This time of year the studio doesn’t keep hours. The shop doesn’t open until Memorial Day weekend. Like many of the brave locals I love the solitude of Cape Ann in the off-season. In addition to conjuring up new block print designs, I take the quiet time to rearrange the shop and make the work space more efficient. It is a retail space on the weekends from Memorial Day to Columbus Day then November though New Years’. I spend a lot of time thinking about my displays and how easily I can transform them into work areas when I want to. If I could make it work I’d have secret panels that could swing around and the studio would be a store with the press of a button like something out of a James Bond movie. I’m constantly amazed by my predecessor’s ability to make due. Sarah Elizabeth and Isabel Natti spent more than 30 years together in my space with customers, designing, printing and selling 5 days a week. They really didn’t sell much that couldn’t be flattened into a box or needed to be assembled with a machine except aprons, which were hard to get. That is what gave the shop the appearance of being frozen in time. Both the appearance and prices seemed unchanged over that period of time like a Third World country. Each person who crossed the threshold relishing the fantasy that they were perhaps the first person who had discovered it’s coolness. When I finally took apart the plywood shelves that had been there for so many years last winter, I found newspapers from 1974 under the counter. As a shocking contrast, I’ve changed the displays about three times in the last two years, settling in like a dog who circles his bed about twenty times before he decides to take his rest. I’m sure it’s just part of making it my own, like they did, and when it’s reached the peak of it’s aesthetic-functional balance in my mind, it will stop.

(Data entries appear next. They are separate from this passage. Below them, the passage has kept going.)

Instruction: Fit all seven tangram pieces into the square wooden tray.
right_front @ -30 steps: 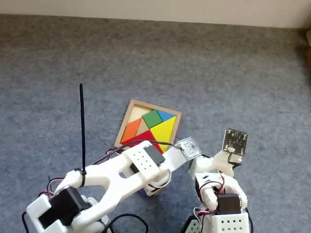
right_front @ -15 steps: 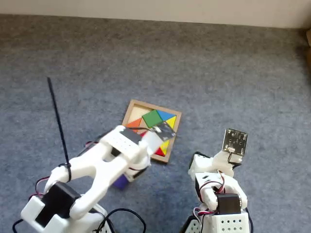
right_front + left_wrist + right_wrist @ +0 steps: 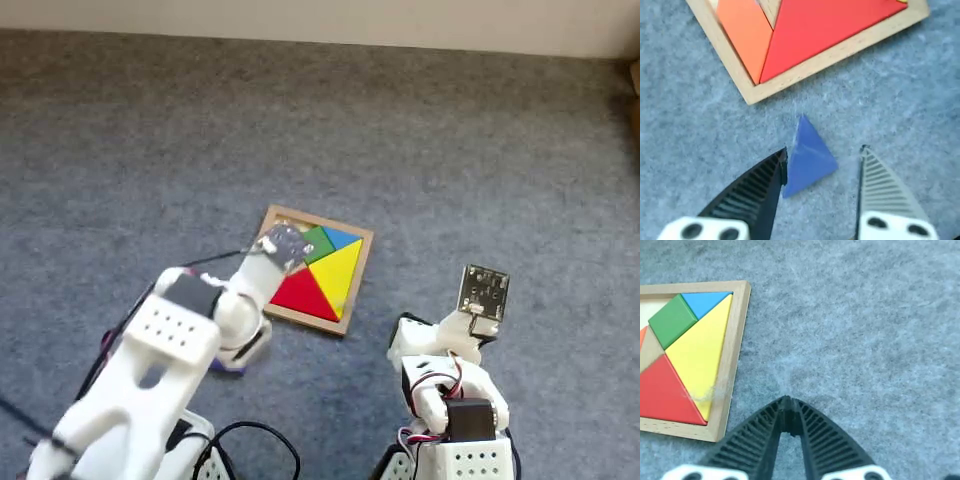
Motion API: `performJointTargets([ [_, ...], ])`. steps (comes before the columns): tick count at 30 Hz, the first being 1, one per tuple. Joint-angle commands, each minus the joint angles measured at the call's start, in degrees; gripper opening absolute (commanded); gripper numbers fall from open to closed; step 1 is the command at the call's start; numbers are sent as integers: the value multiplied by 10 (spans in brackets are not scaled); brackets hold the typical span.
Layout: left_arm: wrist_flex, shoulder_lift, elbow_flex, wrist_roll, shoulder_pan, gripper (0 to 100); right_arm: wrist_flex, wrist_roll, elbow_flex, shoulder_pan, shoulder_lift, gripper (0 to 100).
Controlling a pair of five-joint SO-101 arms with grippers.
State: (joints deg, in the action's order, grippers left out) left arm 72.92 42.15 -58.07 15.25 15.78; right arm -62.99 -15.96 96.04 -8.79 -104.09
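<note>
Tangram tray (image 3: 358, 286), a shallow square of pale wood with a raised rim, lies flat about mid-counter, slightly askew to the counter's edges. Five flat painted pieces sit flush inside it: a large red triangle (image 3: 300, 290), a large yellow triangle (image 3: 700, 355), a green square (image 3: 672, 320), a light blue triangle (image 3: 705, 301) and an orange piece (image 3: 742, 35). A triangular gap (image 3: 650, 357) of bare wood is left among red, green and orange.

A darker blue triangle (image 3: 807, 162) lies on the counter's grey, nubbly felt just outside the tray corner by the orange piece, on the side toward the arms' edge. The left hand (image 3: 824, 149) hangs low over it with its fingers spread. The black ribbed one is right at one edge, though I cannot tell whether it touches, and the white one stands apart from the opposite side. Straddling it this way looks meant to pinch the thin, hard-edged piece across its sides.

The right hand (image 3: 786, 402) has its tips pressed together on nothing, above bare felt beside the tray's yellow side. It is probably parked there to leave the left arm room.
</note>
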Motion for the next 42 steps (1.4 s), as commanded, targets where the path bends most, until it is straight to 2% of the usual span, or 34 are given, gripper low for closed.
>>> performJointTargets([
  [1,5,72,-33,5,-27,252,-5,6,79,6,-7,5],
  [6,2,87,-69,6,-50,252,-5,6,79,6,-7,5],
  [13,-1,87,-94,7,-47,253,-5,6,79,7,-7,5],
  [17,-34,87,-131,35,-50,252,-5,6,79,7,-7,5],
  [24,-71,87,-166,36,-51,248,-5,6,79,7,-7,5],
  [39,-76,84,-168,35,-51,248,-5,6,79,7,-7,5],
  [42,-82,38,-153,35,-51,224,-5,6,79,8,-7,5],
])
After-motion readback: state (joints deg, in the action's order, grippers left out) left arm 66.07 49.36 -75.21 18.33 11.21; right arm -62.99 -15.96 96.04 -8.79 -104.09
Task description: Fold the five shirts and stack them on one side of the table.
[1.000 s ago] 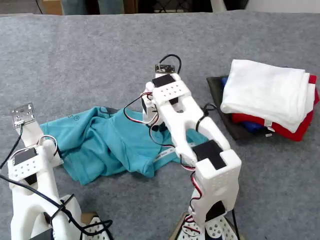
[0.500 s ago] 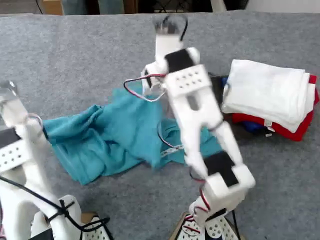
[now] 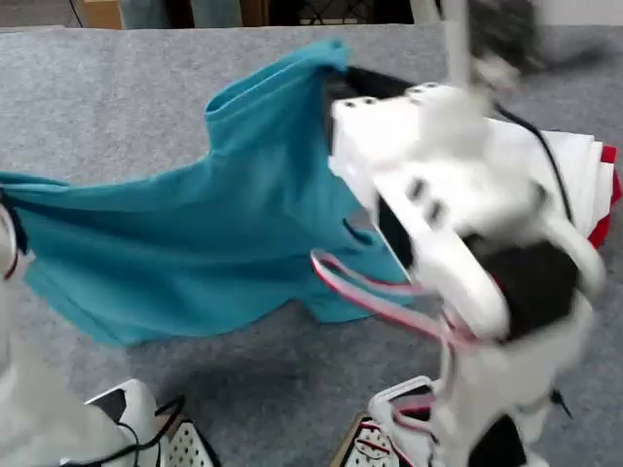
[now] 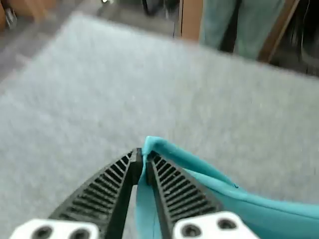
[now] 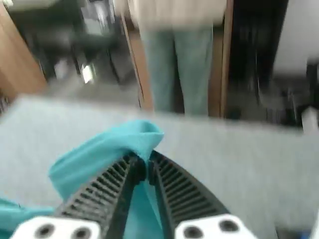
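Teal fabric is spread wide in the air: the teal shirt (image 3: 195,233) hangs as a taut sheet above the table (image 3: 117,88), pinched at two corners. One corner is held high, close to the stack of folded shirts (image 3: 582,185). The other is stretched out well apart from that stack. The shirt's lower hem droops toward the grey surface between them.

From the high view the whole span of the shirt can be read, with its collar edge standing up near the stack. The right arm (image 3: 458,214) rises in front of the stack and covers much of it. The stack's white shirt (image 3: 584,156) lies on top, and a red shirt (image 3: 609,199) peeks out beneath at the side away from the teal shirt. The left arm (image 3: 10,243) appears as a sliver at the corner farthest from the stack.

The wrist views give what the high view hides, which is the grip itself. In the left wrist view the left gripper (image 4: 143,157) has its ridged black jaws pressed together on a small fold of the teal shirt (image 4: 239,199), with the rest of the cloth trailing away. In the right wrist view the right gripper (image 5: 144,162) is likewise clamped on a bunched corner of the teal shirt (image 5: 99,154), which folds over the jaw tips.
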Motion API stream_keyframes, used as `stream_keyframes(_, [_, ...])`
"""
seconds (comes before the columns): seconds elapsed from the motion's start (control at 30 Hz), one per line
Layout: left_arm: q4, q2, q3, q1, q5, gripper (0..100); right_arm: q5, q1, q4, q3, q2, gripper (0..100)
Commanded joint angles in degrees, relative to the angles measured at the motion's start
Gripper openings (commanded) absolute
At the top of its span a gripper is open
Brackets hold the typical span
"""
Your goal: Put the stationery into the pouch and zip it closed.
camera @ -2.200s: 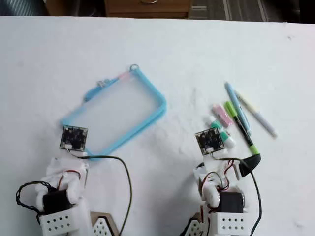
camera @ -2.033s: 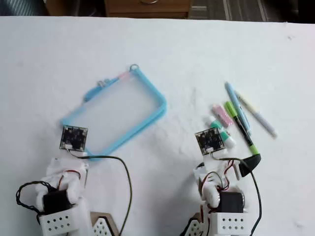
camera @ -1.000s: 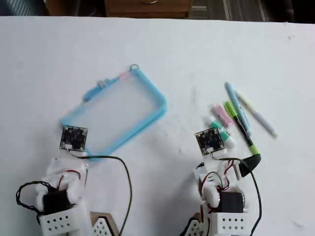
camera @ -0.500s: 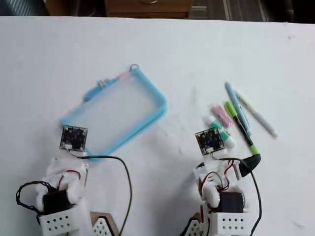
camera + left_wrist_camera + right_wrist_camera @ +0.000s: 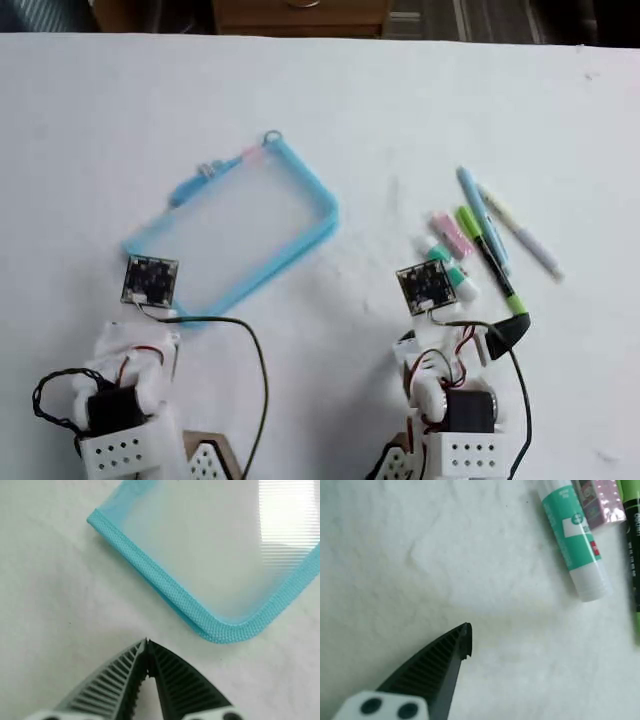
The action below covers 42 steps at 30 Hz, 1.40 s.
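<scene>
Pouch (image 5: pixel 312 190): clear, edged in light blue, flat on the white surface (image 5: pixel 400 100), left of middle in the high view, with a pink zip pull (image 5: pixel 247 155) and a small ring (image 5: pixel 271 137) along the far edge.

Stationery all outside it, in a loose cluster to the right, well apart from the pouch: blue pen (image 5: pixel 478 210), pale yellow pen (image 5: pixel 520 235), green-and-black marker (image 5: pixel 488 258), small pink block (image 5: pixel 451 235), green-and-white glue stick (image 5: pixel 572 535). Glue stick and pink block side by side, touching.

Left claw (image 5: pixel 147 647) pressed fully together, holding nothing, just short of a corner of the pouch.

Right claw (image 5: pixel 464 630) spread wide and empty: one dark finger (image 5: pixel 435 670) over bare surface near the glue stick, the other swung out sideways in the high view.
</scene>
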<state>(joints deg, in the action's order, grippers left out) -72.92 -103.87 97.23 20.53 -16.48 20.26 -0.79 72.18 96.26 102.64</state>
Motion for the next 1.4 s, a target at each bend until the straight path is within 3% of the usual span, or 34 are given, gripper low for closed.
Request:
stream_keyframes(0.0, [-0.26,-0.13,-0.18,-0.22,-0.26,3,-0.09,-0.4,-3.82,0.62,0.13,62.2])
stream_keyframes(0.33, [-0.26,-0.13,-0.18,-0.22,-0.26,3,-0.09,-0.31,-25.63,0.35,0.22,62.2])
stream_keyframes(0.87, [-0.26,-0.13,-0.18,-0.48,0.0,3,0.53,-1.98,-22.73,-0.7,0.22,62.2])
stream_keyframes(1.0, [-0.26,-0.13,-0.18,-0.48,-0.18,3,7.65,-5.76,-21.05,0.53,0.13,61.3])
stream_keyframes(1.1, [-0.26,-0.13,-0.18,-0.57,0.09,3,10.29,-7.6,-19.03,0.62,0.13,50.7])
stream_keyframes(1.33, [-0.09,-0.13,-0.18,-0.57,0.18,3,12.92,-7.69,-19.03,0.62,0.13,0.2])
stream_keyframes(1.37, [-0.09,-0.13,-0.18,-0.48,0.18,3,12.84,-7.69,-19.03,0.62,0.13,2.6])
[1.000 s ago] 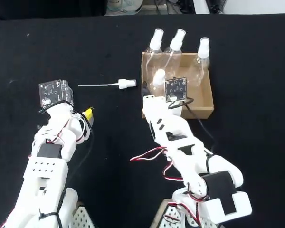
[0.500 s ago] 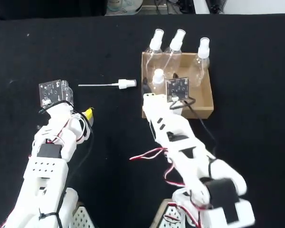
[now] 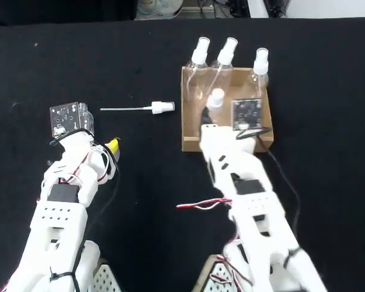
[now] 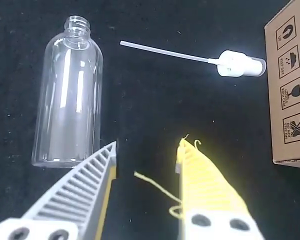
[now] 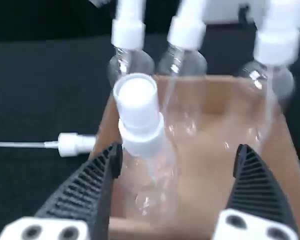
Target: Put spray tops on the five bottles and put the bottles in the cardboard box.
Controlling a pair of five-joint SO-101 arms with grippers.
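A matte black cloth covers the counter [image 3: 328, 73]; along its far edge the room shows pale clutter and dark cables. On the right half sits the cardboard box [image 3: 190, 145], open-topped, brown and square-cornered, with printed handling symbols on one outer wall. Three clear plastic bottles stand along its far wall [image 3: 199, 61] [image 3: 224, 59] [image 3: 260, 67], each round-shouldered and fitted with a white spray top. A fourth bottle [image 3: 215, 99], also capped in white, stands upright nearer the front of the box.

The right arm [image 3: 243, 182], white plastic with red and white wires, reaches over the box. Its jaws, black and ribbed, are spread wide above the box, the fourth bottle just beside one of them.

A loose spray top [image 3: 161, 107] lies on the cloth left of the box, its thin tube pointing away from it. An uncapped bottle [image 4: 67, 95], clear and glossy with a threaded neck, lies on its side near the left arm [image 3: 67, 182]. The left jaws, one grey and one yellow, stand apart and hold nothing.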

As much as I’d like to do all my work in one space, I can’t. It measures out at about 200 square feet. The 500 pound antique Acorn press takes up about 8′ x 4′ of that and that isn’t moving anytime soon. So the shop is for printing, preparing pieces to print, and some minimal sewing. Any designing or drawing I usually do at home. Carving is usually done anywhere and everywhere.
At the end of last year, I finished a 11″x 17″ block print design called “Rope” with which I am looking forward to printing tablecloths in addition to runners and place mats. I would love to see it used as drapes! I will have to do some design testing in my own house- which is pretty sunny and mod. People who shopped at the store during Christmas were able to see it, but it’s a very bold print that I think is most fitting for the summer re-dec…as, of course we do.
I’ve happily discovered ways to preserve designs from the archive using laser cutting, so as the years go on the old blocks of Isabel’s and Sarah Elizabeth’s won’t be lost to the ages but will be available to be printed using metal plate. It has saved me from having to re-carve in linoleum old standards from the Sarah Elizabeth Shop collection that people have grown to love and cherish. It has also saved me from having to re-carve some of my own blocks that were previously too small for place mats and tea towels. I am happy to say that I will now be able to print place mats and tea towels with some of my older designs like “Persephone”, “Pinwheel” and “Damask” using laser cut reproductions of my smaller scale linoleum blocks. Aside from the streamlining of some of the existing products and designs, I am revealing a new fish design this year that will hopefully take the place of the old fish pattern in people’s hearts. It will be one color, not three and therefore easier to get a good print of. I envision this design looking equally nice as kitchen curtains as table linens or throw pillows. I will publish photos of it when it is closer to completion. Until then, I’ve included some pictures of the design in progress.
Hope you enjoy! Can’t wait to see everyone in June!